Start of RECORDS

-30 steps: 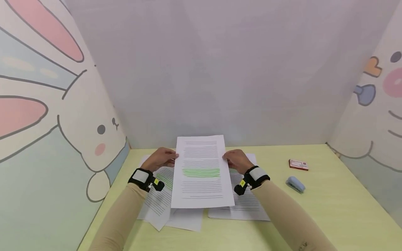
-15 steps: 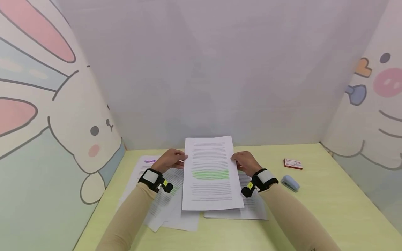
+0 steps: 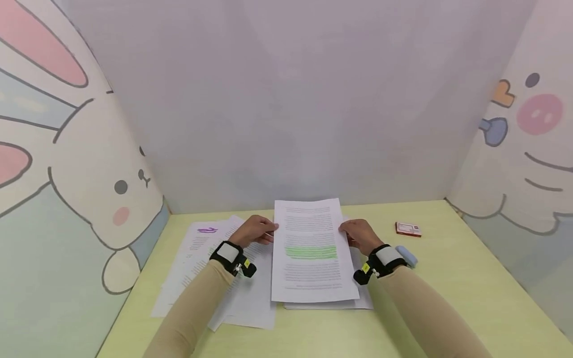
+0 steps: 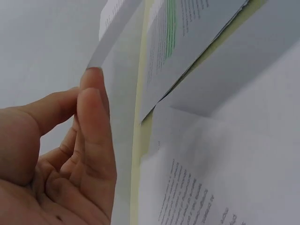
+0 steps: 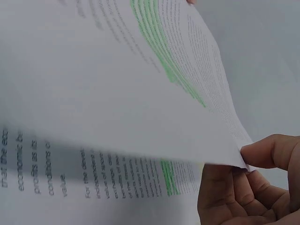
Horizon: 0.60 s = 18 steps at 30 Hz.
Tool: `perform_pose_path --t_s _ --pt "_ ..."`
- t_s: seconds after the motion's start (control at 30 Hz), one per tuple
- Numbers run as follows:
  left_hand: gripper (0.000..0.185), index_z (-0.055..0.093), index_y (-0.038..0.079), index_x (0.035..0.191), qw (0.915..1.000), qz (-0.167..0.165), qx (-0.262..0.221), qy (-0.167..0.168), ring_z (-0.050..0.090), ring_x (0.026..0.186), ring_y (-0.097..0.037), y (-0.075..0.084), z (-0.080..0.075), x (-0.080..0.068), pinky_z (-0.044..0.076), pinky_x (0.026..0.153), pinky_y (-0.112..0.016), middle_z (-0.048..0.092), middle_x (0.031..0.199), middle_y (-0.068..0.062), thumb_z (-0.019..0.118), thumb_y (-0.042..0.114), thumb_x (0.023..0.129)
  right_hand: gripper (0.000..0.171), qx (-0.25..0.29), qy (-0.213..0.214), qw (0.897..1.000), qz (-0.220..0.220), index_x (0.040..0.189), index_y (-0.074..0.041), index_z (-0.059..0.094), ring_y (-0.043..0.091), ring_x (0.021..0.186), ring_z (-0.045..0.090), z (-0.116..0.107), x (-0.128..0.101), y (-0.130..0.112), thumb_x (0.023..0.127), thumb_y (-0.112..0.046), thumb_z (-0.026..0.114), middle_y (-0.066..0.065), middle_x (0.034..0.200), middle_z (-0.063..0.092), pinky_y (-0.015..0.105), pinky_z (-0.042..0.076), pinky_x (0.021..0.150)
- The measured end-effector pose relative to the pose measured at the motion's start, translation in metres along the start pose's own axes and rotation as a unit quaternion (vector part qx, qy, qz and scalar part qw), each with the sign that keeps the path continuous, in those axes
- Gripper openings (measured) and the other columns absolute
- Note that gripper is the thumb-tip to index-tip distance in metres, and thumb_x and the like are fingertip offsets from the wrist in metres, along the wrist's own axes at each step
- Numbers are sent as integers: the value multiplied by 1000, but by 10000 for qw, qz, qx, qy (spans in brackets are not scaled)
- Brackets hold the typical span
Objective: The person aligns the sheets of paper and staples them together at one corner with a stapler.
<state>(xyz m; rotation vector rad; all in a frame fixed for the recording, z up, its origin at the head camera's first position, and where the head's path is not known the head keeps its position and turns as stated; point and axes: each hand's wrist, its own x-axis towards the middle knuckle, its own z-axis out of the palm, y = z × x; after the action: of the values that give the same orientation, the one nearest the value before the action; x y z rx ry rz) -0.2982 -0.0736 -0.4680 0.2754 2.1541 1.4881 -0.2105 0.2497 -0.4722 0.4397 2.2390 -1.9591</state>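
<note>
Both hands pinch the green-highlighted sheet [image 3: 311, 251], left hand [image 3: 254, 231] and right hand [image 3: 359, 234] at its side edges, over the right paper stack [image 3: 363, 293], while loose pages [image 3: 197, 258] left on the bench [image 3: 447, 278] remain ungathered.

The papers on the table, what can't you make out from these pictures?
- Printed text on the held sheet: too small in the head view, blurred in the right wrist view.
- Sheets beneath it: mostly covered by it.
- Blue stapler: partly hidden behind the right hand's wristband.
- Red box label: too small.

Bright, even light; wide-angle edge bending; wrist close-ups blurred
</note>
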Motion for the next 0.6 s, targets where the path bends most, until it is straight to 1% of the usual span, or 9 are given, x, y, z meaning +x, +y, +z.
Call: perform_pose_path --t_s 0.13,0.3,0.47,0.6 --pt "22 70 -3 102 9999 -3 123 -47 69 67 -14 0 11 2 58 61 -26 69 84 -11 67 19 100 31 -69 22 10000 -50 121 11 62 19 79 61 -7 -2 4 101 -10 54 16 103 67 30 50 68" --pt "21 70 -3 101 9998 -15 138 -161 69 66 -14 0 21 4 59 63 -28 70 83 -12 67 17 100 32 -125 134 9998 2 123 10 63 19 80 64 -13 -4 8 101 -12 54 16 105 68 30 52 68" --pt "19 71 -3 103 9997 -117 137 -150 69 66 -14 -1 29 8 59 62 -28 69 84 -12 66 15 100 32 -173 204 9996 57 123 10 62 19 81 65 -19 -6 12 101 -11 53 18 107 68 29 53 68" --pt "18 71 -4 103 9995 -214 188 -116 69 63 -13 -3 35 12 58 60 -26 69 81 -11 67 14 99 32 -237 233 9994 69 122 11 63 19 80 65 -23 -8 15 101 -12 53 18 106 68 29 53 67"
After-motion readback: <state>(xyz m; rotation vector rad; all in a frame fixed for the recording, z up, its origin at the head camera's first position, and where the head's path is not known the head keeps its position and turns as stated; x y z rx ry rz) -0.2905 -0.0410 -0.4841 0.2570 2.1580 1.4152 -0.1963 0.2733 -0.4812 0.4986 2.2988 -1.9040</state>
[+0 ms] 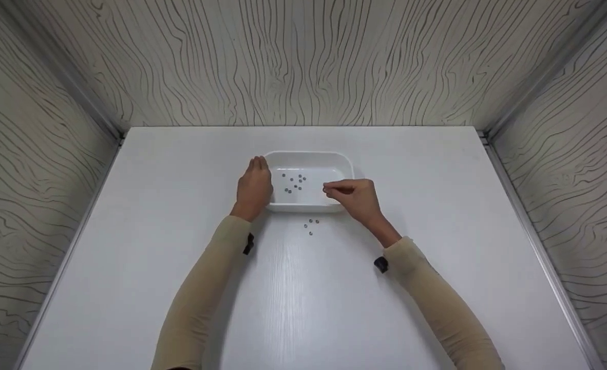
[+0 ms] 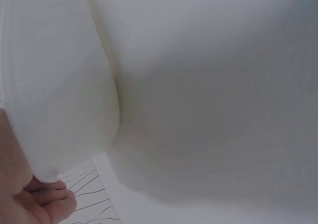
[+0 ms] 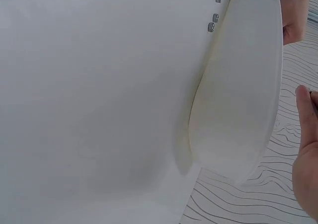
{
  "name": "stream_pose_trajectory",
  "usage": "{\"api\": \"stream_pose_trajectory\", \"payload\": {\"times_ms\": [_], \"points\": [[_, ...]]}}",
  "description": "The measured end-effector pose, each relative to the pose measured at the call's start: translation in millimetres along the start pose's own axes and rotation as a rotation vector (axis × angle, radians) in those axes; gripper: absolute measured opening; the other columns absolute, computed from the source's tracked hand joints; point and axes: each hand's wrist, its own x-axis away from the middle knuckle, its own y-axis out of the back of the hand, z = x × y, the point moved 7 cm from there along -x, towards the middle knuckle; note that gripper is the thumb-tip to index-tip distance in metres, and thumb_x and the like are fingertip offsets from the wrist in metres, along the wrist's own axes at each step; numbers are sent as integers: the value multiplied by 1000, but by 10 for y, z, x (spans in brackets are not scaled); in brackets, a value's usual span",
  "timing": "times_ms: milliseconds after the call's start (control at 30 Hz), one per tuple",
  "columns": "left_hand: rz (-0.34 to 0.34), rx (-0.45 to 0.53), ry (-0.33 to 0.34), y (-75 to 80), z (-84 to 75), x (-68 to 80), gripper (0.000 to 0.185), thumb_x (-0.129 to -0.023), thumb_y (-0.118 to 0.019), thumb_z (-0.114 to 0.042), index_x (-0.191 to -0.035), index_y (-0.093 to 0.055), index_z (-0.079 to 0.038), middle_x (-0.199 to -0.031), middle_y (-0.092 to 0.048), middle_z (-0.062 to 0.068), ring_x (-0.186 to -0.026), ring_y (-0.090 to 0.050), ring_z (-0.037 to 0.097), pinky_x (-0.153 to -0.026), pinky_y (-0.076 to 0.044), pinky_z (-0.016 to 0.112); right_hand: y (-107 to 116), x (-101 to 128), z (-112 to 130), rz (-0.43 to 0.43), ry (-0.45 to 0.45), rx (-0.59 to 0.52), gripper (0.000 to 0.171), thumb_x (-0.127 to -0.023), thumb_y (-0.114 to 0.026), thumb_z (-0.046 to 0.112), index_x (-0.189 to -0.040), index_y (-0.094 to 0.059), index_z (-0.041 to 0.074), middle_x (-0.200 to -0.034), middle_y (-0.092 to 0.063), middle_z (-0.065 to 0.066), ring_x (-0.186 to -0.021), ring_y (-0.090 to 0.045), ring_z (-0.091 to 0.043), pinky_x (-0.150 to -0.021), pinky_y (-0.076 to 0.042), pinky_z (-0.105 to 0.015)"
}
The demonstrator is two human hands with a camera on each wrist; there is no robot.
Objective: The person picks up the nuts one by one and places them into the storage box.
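Note:
A white rectangular tray holds several small metal nuts on its floor. My left hand grips the tray's left side; in the left wrist view its curled fingers lie at a corner. Above the tray's right part, my right hand pinches a small nut between thumb and fingertips, mostly hidden by them. On the table just in front of the tray lie several more nuts, which also show beside the tray wall in the right wrist view.
A white table carries the tray near its far edge. Wood-patterned panels stand behind and at both sides, with metal strips along the table's side edges.

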Motion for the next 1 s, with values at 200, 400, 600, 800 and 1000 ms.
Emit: {"api": "stream_pose_trajectory", "payload": {"times_ms": [200,400,600,800,1000], "points": [[4,17,9,3,-7,12,51,-105,-58,-4,-150,-43,16,-150,-55,32,-142,-57,41,-107,-61,42,7,-96,-78,-24,-93,-35,15,-94,-76,2,-107,-82,1,-107,-81,-18,-98,-81,-28,-85,-67,-24],[22,35,21,-8,6,5,52,-105,-57,-4,-150,-42,16,-151,-54,32,-143,-56,41,-108,-60,41,21,-198,-125,-59,-176,-60,16,-94,-77,4,-109,-81,1,-109,-80,-19,-98,-81,-20,-87,-67,-24],[40,33,38,-10,9,2,53,-105,-57,-4,-152,-41,15,-152,-53,31,-144,-56,39,-106,-61,38,16,-288,-193,-83,-298,-131,18,-94,-77,2,-111,-80,-2,-111,-78,-21,-96,-80,-16,-88,-67,-26],[29,22,38,4,2,-5,52,-105,-57,-4,-151,-42,15,-151,-55,32,-143,-57,39,-106,-61,37,5,-367,-279,-91,-418,-246,24,-94,-76,1,-118,-76,-5,-114,-78,-19,-98,-81,-17,-91,-67,-28],[57,40,55,-11,8,0,52,-107,-54,-6,-153,-41,14,-154,-52,31,-145,-54,39,-110,-59,39,12,-415,-363,-105,-500,-282,33,-95,-75,2,-126,-71,-9,-117,-77,-18,-99,-81,-17,-91,-67,-27]]}}
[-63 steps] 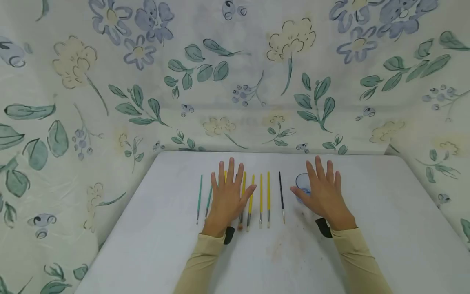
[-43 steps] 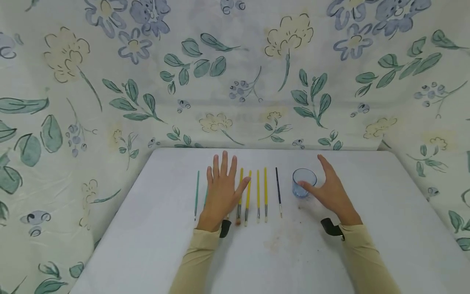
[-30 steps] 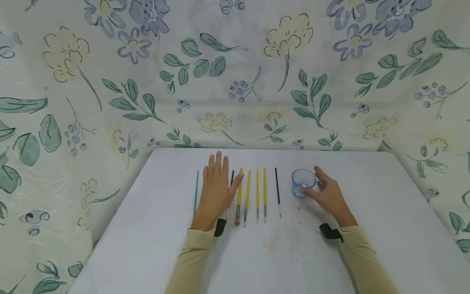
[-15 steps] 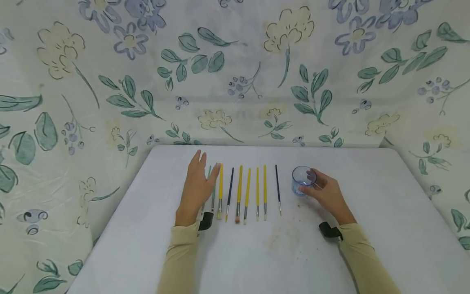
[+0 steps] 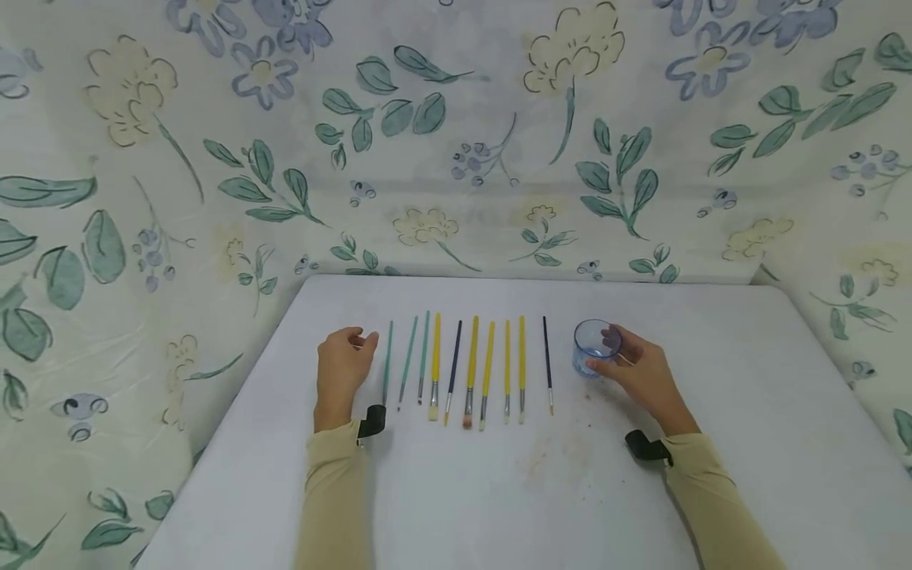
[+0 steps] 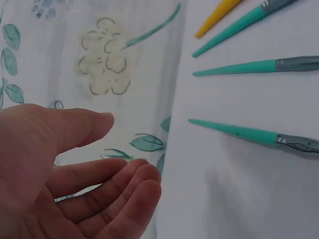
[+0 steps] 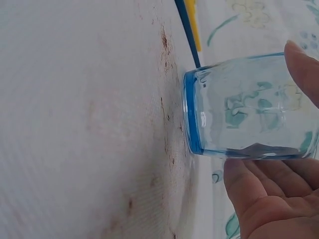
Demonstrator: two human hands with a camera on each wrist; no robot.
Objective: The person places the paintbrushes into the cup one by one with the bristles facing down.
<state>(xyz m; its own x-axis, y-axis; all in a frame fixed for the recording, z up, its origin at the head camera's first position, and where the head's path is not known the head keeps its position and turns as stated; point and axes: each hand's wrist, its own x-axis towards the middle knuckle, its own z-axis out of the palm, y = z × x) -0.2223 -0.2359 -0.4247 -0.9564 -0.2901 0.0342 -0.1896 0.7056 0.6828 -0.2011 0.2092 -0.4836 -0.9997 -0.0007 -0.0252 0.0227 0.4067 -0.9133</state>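
Right hand [image 5: 644, 374] curled round upright glass [image 5: 584, 350], right of brushes [image 5: 473, 356] on worktop [image 5: 484, 507]; uneven squeeze might tip it. Left hand [image 5: 342, 374] relaxed, loosely curled, apart from brushes, holding nothing; careless inward sweep could scatter them.

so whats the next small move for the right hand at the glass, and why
Probably the right hand should firm its hold on the glass: its fingers curve around one side, and the glass stands on the table.
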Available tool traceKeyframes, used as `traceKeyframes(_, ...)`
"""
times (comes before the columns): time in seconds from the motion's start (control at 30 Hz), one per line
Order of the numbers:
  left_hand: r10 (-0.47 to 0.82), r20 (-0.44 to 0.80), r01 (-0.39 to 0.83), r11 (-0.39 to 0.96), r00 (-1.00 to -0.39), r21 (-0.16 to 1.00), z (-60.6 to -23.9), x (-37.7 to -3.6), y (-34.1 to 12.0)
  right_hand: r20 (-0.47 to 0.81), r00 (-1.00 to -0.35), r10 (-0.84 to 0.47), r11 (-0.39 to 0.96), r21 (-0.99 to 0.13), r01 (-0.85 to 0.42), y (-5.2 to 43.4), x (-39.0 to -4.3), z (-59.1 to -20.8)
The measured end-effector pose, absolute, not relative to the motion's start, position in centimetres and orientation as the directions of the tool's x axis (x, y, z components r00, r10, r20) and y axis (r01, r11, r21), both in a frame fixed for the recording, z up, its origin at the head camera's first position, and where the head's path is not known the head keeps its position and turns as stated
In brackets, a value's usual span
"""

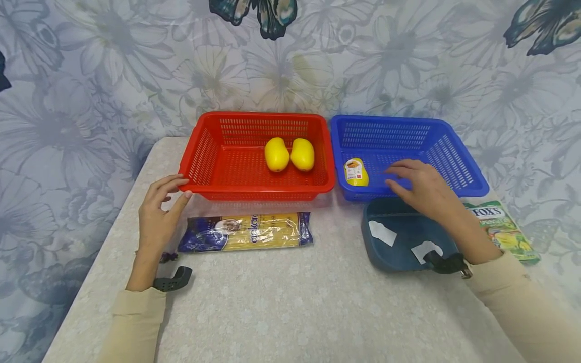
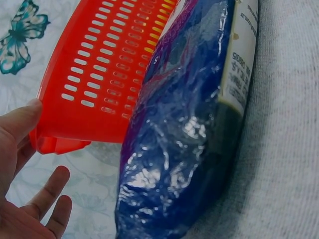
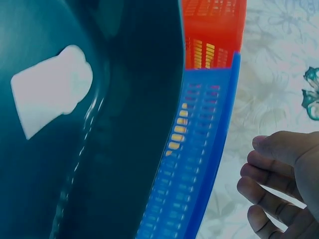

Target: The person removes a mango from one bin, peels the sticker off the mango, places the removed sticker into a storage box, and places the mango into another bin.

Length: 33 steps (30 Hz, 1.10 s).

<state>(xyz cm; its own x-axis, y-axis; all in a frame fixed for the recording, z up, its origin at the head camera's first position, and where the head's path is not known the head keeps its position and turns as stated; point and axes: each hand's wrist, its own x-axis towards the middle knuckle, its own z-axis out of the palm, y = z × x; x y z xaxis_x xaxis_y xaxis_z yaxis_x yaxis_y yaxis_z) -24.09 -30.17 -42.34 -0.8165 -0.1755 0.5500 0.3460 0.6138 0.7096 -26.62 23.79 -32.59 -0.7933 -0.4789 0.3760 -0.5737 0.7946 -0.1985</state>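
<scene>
My left hand (image 1: 160,209) is at the near left corner of the red basket (image 1: 254,194), thumb and index finger pinching its rim; the other fingers hang loose in the left wrist view. Inside that basket lie two yellow mango-shaped fruits (image 1: 276,155), side by side at the right. My right hand (image 1: 419,189) hovers over the near side of the blue basket (image 1: 390,121), fingers loosely bent, nothing between them. A smaller yellow fruit (image 1: 363,177) with a white printed label sits in the blue basket's near left corner, left of my right fingertips.
A dark teal tub (image 1: 399,257) with two white scraps (image 1: 382,233) inside stands before the blue basket, under my right forearm. A blue-and-yellow plastic packet (image 1: 247,232) lies before the red basket. At the right lies a green FOX'S bag (image 1: 504,232). The patterned wall rises behind.
</scene>
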Motion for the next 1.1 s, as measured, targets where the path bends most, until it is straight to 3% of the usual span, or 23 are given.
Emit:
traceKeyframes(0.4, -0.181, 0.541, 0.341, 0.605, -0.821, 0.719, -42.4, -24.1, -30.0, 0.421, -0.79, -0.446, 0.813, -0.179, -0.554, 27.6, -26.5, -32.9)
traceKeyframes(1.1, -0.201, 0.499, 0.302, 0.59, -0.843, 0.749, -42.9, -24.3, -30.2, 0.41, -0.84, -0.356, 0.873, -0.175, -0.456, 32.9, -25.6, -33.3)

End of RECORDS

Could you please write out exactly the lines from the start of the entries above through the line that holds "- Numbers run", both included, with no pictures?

(COMPLETED EXERCISE):
-30 steps: 
-15 steps: 
+0 steps: 
+0 steps: 
+0 steps: 
Horizon: 0.60 s = 18 steps at 30 Hz.
Tool: `perform_pose_path --t_s _ --pt "_ ..."`
- t_s: seconds after the motion's start (control at 30 Hz), one per tuple
- Numbers run as follows:

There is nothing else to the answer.